Retype all of the lines below with no changes.

※ ※ ※

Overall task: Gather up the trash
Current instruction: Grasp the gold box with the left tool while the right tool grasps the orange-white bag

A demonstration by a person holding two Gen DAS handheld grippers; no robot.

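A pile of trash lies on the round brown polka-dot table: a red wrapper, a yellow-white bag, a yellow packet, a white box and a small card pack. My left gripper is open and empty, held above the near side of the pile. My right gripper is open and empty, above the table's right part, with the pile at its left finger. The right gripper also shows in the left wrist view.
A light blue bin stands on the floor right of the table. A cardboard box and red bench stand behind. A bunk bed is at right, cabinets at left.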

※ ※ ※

* Response area
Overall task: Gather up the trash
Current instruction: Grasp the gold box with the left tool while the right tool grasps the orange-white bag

A demonstration by a person holding two Gen DAS handheld grippers; no robot.

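A pile of trash lies on the round brown polka-dot table: a red wrapper, a yellow-white bag, a yellow packet, a white box and a small card pack. My left gripper is open and empty, held above the near side of the pile. My right gripper is open and empty, above the table's right part, with the pile at its left finger. The right gripper also shows in the left wrist view.
A light blue bin stands on the floor right of the table. A cardboard box and red bench stand behind. A bunk bed is at right, cabinets at left.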

The answer has been written out completely.